> Problem description:
Below are some records. Return exactly their lines from the one containing "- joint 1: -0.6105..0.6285" through the one containing "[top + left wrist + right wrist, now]", and drop the pictures.

---- Source material

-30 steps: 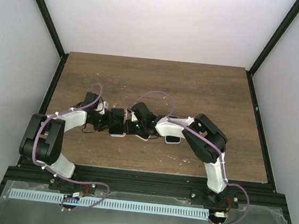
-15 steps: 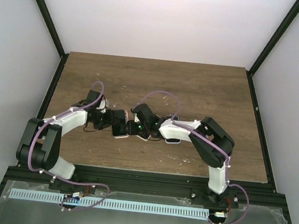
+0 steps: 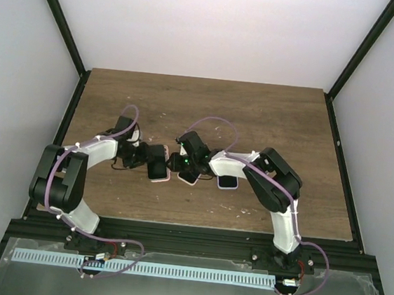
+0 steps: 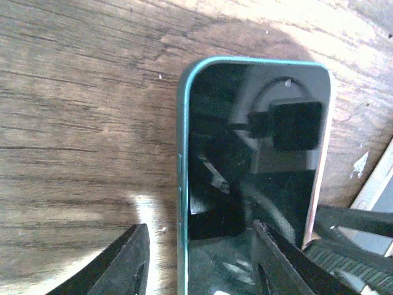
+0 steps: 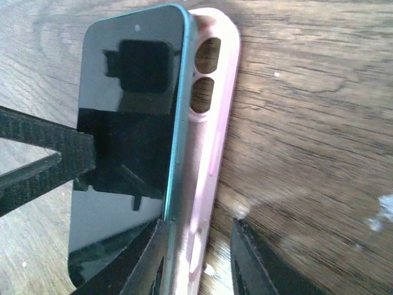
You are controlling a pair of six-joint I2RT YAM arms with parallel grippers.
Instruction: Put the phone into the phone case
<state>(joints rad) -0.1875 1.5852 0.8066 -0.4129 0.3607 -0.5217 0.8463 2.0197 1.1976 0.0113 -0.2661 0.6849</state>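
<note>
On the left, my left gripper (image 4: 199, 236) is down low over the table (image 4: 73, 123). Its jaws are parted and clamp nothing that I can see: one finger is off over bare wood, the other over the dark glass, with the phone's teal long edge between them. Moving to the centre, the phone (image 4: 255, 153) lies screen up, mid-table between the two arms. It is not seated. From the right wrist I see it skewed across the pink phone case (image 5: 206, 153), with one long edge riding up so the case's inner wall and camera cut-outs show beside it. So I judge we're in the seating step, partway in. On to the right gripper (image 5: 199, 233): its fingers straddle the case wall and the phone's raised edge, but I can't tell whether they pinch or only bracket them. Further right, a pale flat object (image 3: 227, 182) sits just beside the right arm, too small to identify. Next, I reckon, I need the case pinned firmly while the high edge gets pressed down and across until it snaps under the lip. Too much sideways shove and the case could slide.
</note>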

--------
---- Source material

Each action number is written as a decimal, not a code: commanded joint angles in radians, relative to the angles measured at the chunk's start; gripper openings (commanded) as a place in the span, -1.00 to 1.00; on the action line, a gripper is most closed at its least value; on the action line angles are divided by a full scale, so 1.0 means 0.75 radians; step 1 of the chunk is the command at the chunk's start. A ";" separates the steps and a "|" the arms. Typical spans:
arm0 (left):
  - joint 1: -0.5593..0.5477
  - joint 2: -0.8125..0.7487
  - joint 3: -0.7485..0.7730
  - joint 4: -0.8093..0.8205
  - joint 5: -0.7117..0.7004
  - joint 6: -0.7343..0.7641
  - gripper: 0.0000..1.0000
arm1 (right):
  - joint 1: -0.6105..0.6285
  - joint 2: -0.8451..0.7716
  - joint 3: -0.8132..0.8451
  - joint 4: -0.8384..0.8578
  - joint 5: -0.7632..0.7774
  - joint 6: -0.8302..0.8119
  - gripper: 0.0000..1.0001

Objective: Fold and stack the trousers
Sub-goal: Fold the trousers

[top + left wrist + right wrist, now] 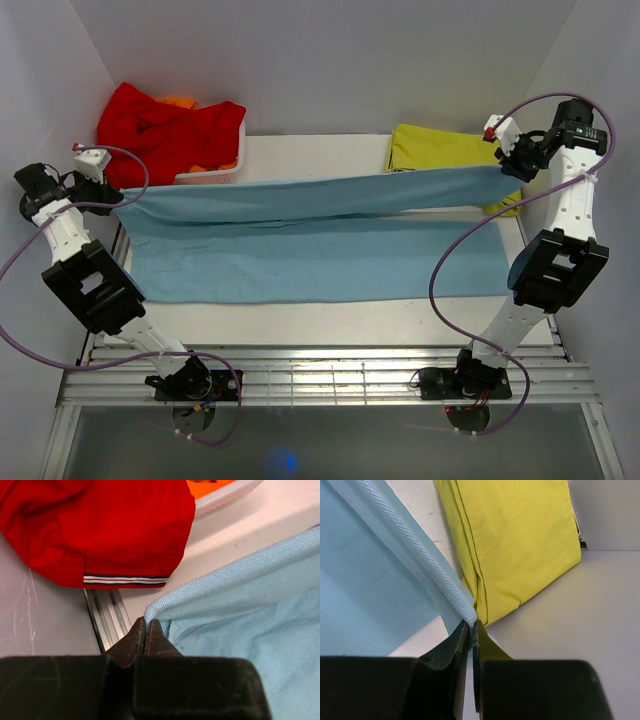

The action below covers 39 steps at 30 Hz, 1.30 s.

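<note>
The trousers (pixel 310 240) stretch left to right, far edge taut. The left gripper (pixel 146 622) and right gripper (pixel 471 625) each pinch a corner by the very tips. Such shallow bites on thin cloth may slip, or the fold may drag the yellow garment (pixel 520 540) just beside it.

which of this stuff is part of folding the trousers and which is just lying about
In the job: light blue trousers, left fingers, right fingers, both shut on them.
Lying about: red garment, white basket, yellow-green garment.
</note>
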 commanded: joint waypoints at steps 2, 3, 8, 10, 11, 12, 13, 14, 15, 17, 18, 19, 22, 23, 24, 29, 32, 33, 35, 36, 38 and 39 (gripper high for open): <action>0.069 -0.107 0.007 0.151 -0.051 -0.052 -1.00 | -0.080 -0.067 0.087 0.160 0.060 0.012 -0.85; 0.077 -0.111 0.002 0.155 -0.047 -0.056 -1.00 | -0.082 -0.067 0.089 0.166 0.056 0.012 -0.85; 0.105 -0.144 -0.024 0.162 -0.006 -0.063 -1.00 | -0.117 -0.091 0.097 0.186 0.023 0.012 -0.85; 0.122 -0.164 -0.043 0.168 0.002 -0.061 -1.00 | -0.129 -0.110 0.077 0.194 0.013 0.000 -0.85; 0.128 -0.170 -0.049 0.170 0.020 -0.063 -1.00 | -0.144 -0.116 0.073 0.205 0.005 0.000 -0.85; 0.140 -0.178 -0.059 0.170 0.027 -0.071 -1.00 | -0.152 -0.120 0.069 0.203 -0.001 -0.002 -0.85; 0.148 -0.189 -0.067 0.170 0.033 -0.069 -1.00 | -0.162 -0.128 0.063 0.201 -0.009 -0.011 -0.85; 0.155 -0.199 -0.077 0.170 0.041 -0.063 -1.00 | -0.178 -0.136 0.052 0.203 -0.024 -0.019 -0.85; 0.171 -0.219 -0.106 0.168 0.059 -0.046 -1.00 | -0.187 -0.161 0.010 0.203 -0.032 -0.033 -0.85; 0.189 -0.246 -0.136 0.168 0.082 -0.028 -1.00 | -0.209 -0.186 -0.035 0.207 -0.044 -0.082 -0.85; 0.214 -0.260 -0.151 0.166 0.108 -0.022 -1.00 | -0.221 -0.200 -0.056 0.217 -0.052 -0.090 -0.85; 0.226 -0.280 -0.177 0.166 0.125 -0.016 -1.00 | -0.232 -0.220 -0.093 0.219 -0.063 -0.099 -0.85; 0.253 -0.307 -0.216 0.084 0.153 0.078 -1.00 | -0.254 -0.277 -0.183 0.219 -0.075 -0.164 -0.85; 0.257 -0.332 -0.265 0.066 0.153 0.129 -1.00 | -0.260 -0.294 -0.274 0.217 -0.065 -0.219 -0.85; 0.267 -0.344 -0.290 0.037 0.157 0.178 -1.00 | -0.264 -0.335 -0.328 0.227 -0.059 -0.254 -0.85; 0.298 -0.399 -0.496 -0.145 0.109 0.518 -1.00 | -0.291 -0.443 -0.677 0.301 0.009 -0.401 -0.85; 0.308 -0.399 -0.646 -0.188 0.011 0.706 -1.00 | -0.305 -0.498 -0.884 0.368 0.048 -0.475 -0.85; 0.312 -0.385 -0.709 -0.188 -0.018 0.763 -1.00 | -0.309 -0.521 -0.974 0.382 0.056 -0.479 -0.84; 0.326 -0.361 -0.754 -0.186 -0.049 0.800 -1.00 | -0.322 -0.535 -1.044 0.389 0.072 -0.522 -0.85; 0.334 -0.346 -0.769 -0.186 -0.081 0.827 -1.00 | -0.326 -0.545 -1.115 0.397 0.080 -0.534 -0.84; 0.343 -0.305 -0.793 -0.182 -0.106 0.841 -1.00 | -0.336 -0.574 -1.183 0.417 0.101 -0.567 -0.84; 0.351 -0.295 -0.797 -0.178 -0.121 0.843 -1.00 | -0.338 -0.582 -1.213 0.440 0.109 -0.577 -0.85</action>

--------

> Answer:
  - joint 1: -0.6105..0.6285
  - joint 2: -0.8451..0.7716
  - joint 3: -0.8132..0.8451
  - joint 4: -0.8384..0.8578
  - joint 5: -0.7632..0.7774
  - joint 6: -0.8302..0.8119
  - gripper: 0.0000..1.0001

Objective: Fold and stack the trousers
Sub-goal: Fold the trousers

[top + left wrist + right wrist, now] 

Nothing else is part of this output.